He doesn’t. He has no idea. She seems to think he’s been reading thoughts printed on her underpants.
“I think she’s treated you horribly. The last time we had lunch together, I told her so. I said, ‘Janice, your attempts to justify yourself do not impress me. You’ve left a man who came back to you when you needed him, and you’ve left your son at a point in his development when it’s immensely important to have a stable home setting.’ I said that right to her face.”
“Actually the kid goes over to the lot pretty much and sees her there. She and Stavros take him out to eat. In a way it’s like he gained an uncle.”
“You’re so forgiving, Harry! Ollie would have strangled me; he’s still immensely jealous. He’s always asking me who my boyfriends are.”
He doubts she has any, and sips his drink. Although in this county women with big bottoms usually don’t go begging. Dutchmen love bulk. He says, “Well, I don’t know if I did such a great job with Janice. She has to live too.”

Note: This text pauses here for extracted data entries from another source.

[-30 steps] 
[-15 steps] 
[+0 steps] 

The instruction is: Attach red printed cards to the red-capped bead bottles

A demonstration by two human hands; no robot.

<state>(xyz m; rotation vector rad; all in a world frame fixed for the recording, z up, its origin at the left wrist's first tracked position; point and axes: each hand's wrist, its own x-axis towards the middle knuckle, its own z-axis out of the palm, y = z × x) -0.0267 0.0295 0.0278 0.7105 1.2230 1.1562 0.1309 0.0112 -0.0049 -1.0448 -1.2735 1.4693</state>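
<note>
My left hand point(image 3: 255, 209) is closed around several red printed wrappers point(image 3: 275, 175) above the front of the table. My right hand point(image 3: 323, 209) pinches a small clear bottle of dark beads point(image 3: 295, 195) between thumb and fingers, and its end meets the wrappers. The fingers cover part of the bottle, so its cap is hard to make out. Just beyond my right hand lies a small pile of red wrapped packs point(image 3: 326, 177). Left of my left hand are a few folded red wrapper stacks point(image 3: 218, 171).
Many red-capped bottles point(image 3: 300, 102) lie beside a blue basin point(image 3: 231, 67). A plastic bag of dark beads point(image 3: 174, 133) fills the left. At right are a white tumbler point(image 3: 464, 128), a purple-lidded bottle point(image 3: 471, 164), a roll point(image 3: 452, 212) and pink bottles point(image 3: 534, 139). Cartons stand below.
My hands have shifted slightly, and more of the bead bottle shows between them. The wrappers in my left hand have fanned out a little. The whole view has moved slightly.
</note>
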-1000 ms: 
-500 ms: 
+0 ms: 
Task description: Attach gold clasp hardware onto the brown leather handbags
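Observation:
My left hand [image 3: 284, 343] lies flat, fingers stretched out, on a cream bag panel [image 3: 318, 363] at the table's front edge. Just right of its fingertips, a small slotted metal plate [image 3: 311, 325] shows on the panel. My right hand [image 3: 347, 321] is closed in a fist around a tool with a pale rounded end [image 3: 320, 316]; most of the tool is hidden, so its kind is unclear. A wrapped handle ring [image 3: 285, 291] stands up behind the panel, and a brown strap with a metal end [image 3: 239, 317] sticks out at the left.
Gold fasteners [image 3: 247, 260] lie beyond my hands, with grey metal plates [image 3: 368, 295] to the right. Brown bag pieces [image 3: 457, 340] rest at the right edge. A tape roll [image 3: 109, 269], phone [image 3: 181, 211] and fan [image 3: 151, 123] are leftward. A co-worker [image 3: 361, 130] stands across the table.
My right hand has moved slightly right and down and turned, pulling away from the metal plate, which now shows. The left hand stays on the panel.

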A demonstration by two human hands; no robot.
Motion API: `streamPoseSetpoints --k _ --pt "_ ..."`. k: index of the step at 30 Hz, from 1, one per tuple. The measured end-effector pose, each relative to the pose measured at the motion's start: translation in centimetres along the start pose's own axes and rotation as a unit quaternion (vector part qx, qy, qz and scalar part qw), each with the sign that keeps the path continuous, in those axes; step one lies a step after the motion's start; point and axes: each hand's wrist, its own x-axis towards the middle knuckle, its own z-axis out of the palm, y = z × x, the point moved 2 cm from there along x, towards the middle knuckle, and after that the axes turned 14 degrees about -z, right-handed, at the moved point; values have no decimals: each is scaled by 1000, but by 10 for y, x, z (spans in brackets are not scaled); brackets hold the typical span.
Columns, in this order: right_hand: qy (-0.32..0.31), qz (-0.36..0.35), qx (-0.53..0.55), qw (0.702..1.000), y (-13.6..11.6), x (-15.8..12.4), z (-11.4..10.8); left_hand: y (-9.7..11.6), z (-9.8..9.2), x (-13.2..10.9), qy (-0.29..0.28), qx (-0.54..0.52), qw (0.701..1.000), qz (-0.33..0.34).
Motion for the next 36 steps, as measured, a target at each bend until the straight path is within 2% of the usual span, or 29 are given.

“Well Harry, if that’s your reasoning, we all have to live.” And from the way she stands there in front of him, if he sat up straight her pussy would be exactly at his nose. Hair tickles: he might sneeze. He sips the drink again, and feels the tasteless fluid expand his inner space. He might sit up at any minute, if she doesn’t watch out. From the hair on her head probably a thick springy bush, though you can’t always tell, some of the cunts in the magazine just had wisps at the base of their bellies, hardly an armpit’s worth. Dolls. She moves away saying, “Who’ll hold families together, if everybody has to live? Living is a compromise, between doing what you want and doing what other people want.”
“What about what poor old God wants?”
The uncalled-for noun jars her from the seductive pose she has assumed, facing out the window, her backside turned to him. The dog position. Tip her over a chair and let her fuss herself with her fingers into coming while he does it from behind. Janice got so she preferred it, more animal, she wasn’t distracted by the look on his face, never was one for wet kisses, when they first started going together complained she couldn’t breathe, he asked her if she had adenoids. Seriously. No two alike, a billion cunts in the world, snowflakes. Touch them right they melt. What we most protect is where we want to be invaded. Peggy leaves her drink on the sill like a tall jewel and turns to him with her deformed face open. Since the word has been sprung on her, she asks, “Don’t you think God is people?”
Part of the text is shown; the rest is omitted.